Researchers are evaluating the safety, tolerability, immunogenicity, pharmacokinetics (PK), and pharmacodynamics (PD) of HS-20118 in healthy adults and patients with moderate to severe plaque psoriasis. This Phase 1 trial is divided into two parts: a single ascending dose (SAD) study in healthy participants and a multiple ascending dose (MAD) study in patients with psoriasis. The study aims to understand how the drug behaves in the body and its effects after single and multiple doses. Part 1 (SAD) is a single-center, randomized, double-blind, placebo-controlled study involving five dose cohorts, each including 12 healthy participants receiving either HS-20118 or placebo orally. Part 2 (MAD) is a multi-center, randomized, double-blind, placebo-controlled study with six dose cohorts of patients with moderate to severe plaque psoriasis, each cohort also including 12 participants receiving multiple oral doses of HS-20118 or placebo. Both parts include blood sampling for pharmacokinetic, immunogenicity, and pharmacodynamic assessments along with safety evaluations. Participants will undergo various examinations including physical exams, vital signs monitoring, laboratory tests, electrocardiograms, and imaging where applicable. Safety is closely monitored by tracking adverse events and clinical abnormalities throughout the study periods (up to 36 days for SAD and 71 days for MAD). Blood samples will be collected for drug level measurements and immune response evaluation. The total duration and follow-up details are aligned with the dosing schedules in each study part.

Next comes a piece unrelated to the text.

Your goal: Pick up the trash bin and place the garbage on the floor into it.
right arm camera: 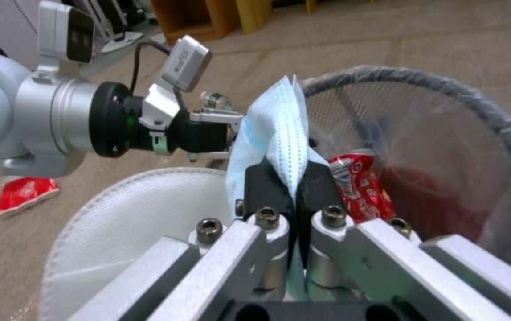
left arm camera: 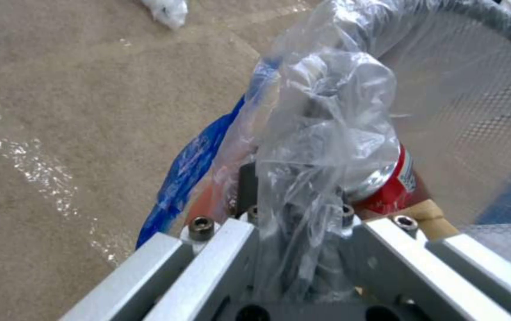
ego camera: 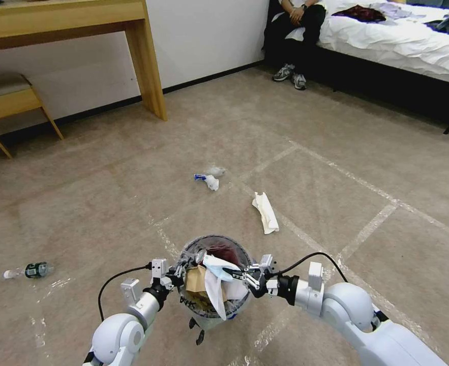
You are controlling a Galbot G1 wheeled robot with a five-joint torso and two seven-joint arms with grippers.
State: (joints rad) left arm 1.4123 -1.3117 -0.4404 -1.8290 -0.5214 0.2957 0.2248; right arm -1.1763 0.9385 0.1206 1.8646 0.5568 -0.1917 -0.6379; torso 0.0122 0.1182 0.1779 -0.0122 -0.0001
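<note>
- Presently, left gripper clenched on trash bin rim, at 9 o'clock — bin held above floor.
- Right gripper pinches blue mask at 3 o'clock — limp, light; take it mid-fold.

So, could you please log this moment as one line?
left gripper: shut on trash bin rim | right gripper: shut on blue face mask over bin

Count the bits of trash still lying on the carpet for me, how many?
3 in the head view: a small bottle far left, a crumpled wrapper ahead, a flat white slipper right of it. More may lie out of view.
</note>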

Researchers are evaluating the safety, pharmacokinetics, and pharmacodynamics of TRB-061, a drug given by subcutaneous injection, in healthy adults and patients with moderate-to-severe atopic dermatitis (AD). This Phase 1a/1b randomized, double-blind, placebo-controlled study includes multiple parts to assess single and multiple doses. The study may adjust the number of dosing groups in the first two parts based on ongoing results. In Part 1, healthy adults receive a single dose of TRB-061 or placebo, followed by 12 weeks of monitoring. In Part 2, healthy adults receive three doses every four weeks over eight weeks, with a 10-week follow-up. Part 3 involves participants with moderate-to-severe AD receiving four doses of TRB-061 or placebo over 12 weeks, followed by a follow-up period. After the main study, those on placebo may have the option to receive the active treatment. Participants will undergo regular safety assessments including medical history, physical exams, laboratory tests, and monitoring for adverse events from screening through follow-up. Researchers will measure the incidence of adverse events and serious adverse events across all parts of the study. The total participation duration varies by part but includes follow-up lasting up to 12 weeks after dosing to ensure safety and collect pharmacological data.

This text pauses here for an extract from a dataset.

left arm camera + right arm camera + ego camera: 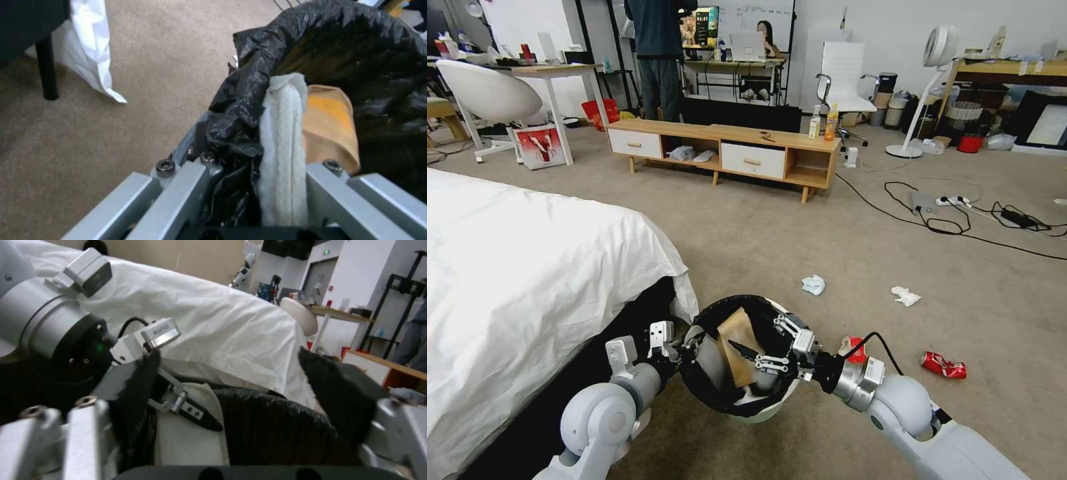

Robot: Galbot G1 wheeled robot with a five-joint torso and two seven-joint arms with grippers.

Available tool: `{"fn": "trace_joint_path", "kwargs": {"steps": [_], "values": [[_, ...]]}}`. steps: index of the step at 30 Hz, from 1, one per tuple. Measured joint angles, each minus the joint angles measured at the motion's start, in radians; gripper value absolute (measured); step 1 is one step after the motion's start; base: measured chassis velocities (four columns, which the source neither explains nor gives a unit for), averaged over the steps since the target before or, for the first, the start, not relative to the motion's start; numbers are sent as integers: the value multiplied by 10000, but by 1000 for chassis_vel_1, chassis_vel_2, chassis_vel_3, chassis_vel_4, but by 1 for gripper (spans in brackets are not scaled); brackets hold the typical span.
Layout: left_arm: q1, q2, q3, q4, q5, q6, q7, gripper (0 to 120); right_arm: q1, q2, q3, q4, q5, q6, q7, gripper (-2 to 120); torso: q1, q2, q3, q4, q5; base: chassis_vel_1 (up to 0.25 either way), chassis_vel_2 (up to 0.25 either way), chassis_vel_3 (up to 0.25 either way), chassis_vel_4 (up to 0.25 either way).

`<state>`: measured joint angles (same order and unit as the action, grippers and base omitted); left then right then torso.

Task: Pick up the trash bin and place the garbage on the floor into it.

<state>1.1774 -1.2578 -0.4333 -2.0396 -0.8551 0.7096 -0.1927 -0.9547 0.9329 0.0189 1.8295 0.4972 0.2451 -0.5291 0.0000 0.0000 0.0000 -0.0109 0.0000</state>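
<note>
1. Looking past our two arms, we see the big bed (514, 267) with its white sheet, close on the left of our left gripper.
2. We see the floor (827, 247), a beige carpet, under both grippers and all around them.
3. We hold the trash bin (774, 407) up off the carpet, between our two arms. Its black bag (240, 100) is folded over the rim.
4. Our left gripper (690, 350) is pinching the rim of the bin on the bed side, with the bag and the white wall squeezed between its fingers (285, 143).
5. Our right gripper (774, 347) is over the far side of the rim, and its fingers are spread wide apart with nothing in them.
6. A brown paper bag (740, 340) lies inside the bin, just beside the right gripper.
7. A crushed red can (942, 365) lies on the carpet, off to the right of the right arm.
8. One white tissue (813, 285) lies ahead of the bin, and another tissue (906, 296) lies farther right.
9. A red and white wrapper (854, 348) peeks out just behind the right wrist.
</note>
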Motion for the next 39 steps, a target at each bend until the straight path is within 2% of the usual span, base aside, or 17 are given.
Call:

Researchers are evaluating the safety and effectiveness of OD-07656 in adults with moderately to severely active ulcerative colitis (UC). This Phase 2a study also aims to assess whether OD-07656 can improve the benefits of vedolizumab, a standard treatment, when given afterward. Participants must have a confirmed diagnosis of UC and have not responded adequately or tolerated previous UC therapies. Participants will receive OD-07656 as the experimental treatment. After completing treatment with OD-07656, some will receive vedolizumab to evaluate combined therapeutic effects. The study design includes an open-label and randomized approach to assess these treatments in a controlled manner. During the study, researchers will monitor changes in the 3-component modified Mayo Clinic Score to measure disease activity from the start to 12 weeks after treatment. They will also track any treatment-emergent adverse events and reasons for stopping treatment during this period. The trial involves regular assessments to ensure safety and evaluate the ongoing response to therapy over the 12-week timeframe.